From the author: The Bachelor + man apocalypse
Dick is not much of a prize.
Unfortunately, Dick, or Richard Anselm III, is today's prize. I'm given to understand that the full saying used to be "dick is in abundance and of low value," but with the ongoing red plague, that hasn't been the case, since it kills off mostly people with a Y chromosome. Not quite an apocalypse, but many communities, mine included, are still reeling at the sudden imbalance. Who knew the lack of cis dudes would be such a problem? And of course, those of us in the rural communities were hit the worst, and college-attending daughters, including yours truly, were summoned home. Because a little thing like the plague killing off most of the cis boys doesn't signal the end of the patriarchy, there is now an uptick in those husband-finding competitions, and general misogynist douchebaggery.
Due to this heinous string of events, here I am on a televised contest trying to win the heart of this dude. My family had sent me because I'm witty and pretty, which is another way of saying, you're useless on the homestead, so go use your smart mouth and bag us fresh genetic material. The producer said that I had "interviewed well" which I think means, "what a bitch, put her in for the drama."
Richard Anselm III, like many young men assured of their cis singularity (cisgularity?) simply because they are now relatively rare, likes to speak at length about how seriously he takes his responsibility to repopulate the Earth, and that he takes his choice of bride just as seriously. It's kind of precious, given the recent developments in reproductive technology, and the fact that pre-op trans women are significantly less susceptible to the red plague. But also, sperm donors are becoming a respectable occupation with new laws decriminalizing sex work. With so many manwhores peddling their jizz on the literal streets, you can't just arrest sex workers anymore without looking like you enjoy the man-apocalypse.

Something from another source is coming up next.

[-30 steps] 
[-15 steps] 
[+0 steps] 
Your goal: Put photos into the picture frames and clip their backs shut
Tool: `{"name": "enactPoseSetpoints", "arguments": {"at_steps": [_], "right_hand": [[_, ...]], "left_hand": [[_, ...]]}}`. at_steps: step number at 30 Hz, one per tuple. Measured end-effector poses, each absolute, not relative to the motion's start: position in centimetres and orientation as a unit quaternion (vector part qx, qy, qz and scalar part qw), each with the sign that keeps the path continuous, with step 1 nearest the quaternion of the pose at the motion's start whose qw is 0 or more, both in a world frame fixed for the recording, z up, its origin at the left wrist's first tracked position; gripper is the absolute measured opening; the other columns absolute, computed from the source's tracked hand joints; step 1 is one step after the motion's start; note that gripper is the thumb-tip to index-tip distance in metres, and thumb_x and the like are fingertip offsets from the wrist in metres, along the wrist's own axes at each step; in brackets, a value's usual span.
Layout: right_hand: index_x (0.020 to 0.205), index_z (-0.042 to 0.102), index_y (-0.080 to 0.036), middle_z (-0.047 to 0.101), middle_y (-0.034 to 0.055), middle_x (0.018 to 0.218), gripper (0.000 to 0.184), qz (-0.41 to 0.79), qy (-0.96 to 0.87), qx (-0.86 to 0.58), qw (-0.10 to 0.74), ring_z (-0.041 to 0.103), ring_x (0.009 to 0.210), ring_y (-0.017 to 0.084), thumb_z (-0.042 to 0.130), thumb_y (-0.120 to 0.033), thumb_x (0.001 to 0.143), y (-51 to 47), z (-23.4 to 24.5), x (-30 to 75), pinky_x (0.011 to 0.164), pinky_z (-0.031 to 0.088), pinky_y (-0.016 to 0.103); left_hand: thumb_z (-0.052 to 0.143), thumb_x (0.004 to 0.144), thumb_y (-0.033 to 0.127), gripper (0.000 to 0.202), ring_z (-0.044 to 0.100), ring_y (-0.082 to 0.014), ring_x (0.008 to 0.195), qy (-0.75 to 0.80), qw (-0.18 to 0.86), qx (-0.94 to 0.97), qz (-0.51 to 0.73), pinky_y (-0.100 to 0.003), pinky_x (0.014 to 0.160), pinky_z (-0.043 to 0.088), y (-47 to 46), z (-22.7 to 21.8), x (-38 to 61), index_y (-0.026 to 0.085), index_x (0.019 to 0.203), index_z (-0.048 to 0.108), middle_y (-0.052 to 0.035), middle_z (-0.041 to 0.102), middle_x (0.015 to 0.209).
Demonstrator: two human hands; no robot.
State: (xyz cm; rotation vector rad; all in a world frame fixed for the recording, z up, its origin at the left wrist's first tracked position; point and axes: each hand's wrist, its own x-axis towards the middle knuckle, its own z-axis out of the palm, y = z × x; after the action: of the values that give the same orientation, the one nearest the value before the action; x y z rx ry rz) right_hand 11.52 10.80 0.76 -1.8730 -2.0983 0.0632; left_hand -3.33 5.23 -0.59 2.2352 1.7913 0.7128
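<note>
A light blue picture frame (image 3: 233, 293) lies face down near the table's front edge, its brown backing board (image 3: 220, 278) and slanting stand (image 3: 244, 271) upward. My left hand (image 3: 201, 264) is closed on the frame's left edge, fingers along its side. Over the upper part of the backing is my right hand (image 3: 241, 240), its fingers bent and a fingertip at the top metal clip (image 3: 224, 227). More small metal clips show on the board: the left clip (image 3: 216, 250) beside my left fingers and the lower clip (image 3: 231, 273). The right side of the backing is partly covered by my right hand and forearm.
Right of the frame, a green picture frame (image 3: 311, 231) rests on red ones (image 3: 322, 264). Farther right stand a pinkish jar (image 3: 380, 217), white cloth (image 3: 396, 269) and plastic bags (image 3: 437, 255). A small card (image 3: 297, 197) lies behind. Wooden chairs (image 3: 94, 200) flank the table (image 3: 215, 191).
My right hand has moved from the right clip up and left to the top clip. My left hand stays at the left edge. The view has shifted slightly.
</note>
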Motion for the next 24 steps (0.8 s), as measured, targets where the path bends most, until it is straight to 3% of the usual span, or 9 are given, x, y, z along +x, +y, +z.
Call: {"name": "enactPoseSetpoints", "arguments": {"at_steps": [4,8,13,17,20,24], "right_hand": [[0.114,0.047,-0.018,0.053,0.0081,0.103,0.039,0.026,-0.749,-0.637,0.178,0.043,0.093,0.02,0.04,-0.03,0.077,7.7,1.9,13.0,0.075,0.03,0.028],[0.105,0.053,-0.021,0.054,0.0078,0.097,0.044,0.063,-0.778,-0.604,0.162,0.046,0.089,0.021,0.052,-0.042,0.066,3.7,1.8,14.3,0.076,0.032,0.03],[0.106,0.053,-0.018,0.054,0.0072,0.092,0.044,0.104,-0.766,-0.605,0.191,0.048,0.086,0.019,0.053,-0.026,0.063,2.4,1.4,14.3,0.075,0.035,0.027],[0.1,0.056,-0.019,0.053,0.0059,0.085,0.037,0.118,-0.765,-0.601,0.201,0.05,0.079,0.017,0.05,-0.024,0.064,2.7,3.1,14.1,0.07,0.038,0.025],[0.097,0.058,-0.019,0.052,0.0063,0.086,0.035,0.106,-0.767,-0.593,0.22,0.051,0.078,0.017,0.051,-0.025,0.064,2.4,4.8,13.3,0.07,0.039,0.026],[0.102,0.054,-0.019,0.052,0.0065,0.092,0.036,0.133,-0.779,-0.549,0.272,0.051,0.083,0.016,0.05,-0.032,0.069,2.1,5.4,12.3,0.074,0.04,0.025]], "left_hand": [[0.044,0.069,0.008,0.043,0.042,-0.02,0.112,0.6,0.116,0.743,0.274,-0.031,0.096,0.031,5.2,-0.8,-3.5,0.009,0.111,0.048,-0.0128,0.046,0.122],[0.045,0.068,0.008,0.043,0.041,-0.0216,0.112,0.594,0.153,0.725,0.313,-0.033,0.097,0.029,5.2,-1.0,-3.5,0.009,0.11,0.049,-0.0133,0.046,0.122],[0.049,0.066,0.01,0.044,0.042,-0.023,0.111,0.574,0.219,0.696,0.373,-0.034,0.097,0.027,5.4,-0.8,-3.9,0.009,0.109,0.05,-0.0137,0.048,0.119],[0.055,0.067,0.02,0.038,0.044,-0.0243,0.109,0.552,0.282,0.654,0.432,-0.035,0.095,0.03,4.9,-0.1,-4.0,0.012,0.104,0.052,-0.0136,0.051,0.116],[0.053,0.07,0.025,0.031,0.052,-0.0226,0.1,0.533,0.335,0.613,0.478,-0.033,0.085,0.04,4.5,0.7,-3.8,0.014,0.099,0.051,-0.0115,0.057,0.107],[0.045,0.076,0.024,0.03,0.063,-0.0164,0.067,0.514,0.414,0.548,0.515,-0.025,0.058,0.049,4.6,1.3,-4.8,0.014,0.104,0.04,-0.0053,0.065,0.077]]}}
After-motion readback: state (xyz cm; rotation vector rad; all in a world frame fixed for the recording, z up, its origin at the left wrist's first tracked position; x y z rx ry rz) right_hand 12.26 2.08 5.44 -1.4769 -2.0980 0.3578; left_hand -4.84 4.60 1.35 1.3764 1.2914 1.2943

But I stuck with the show. Mostly because I don't want the clear lead in the contest, Susan Thompson, to win, because the Thompsons are notorious for being vocal anti-vaxxers. Dick Anselm may not be much of a prize, but he also doesn't deserve to be shackled to a family that's okay with not properly vaccinating him against the red plague. Some sort of transphobic logic that if you vaccinate your sons, they become effeminate, and eventually turn gay, or into women, which empirically, is not a thing. Also the Thompsons are resource hogs. And maybe they would be okay sharing him, but who wants to ride red plague ridden Dick?
As the host lists the rules for the next round, my eyes wander across my so-called rivals--in the last few days, those of us amenable to sharing the spoils--sharing the victory?--sharing the prize? We've found each other, and as the requirements for winning are rattled off, I see us exchanging glances and nods: Cathy's got the right tools for this one, or Brooke knows how to do this task just right, Bebe can take the hit this round because she's got enough points to tide her over to the next round.
Ruby Cho bounces encouragingly on the balls of her feet, which draws Dick's attention, because for all his talk, he's still a fuckboy. I hope Ruby Cho wins, because her homestead's not too far from mine, which makes any sharing easier. Also, I don't know what androgynous sorcery she's on, but she's radiating it, and she's intoxicating to look at. She deserves a better Dick than what's on offer. The world deserves a better Dick. Shit, I could be a better Dick.
The crowd's yelling at me, I guess I'm on for this next thing, but I stand still, thinking, oh God, my God, I could be a better Dick.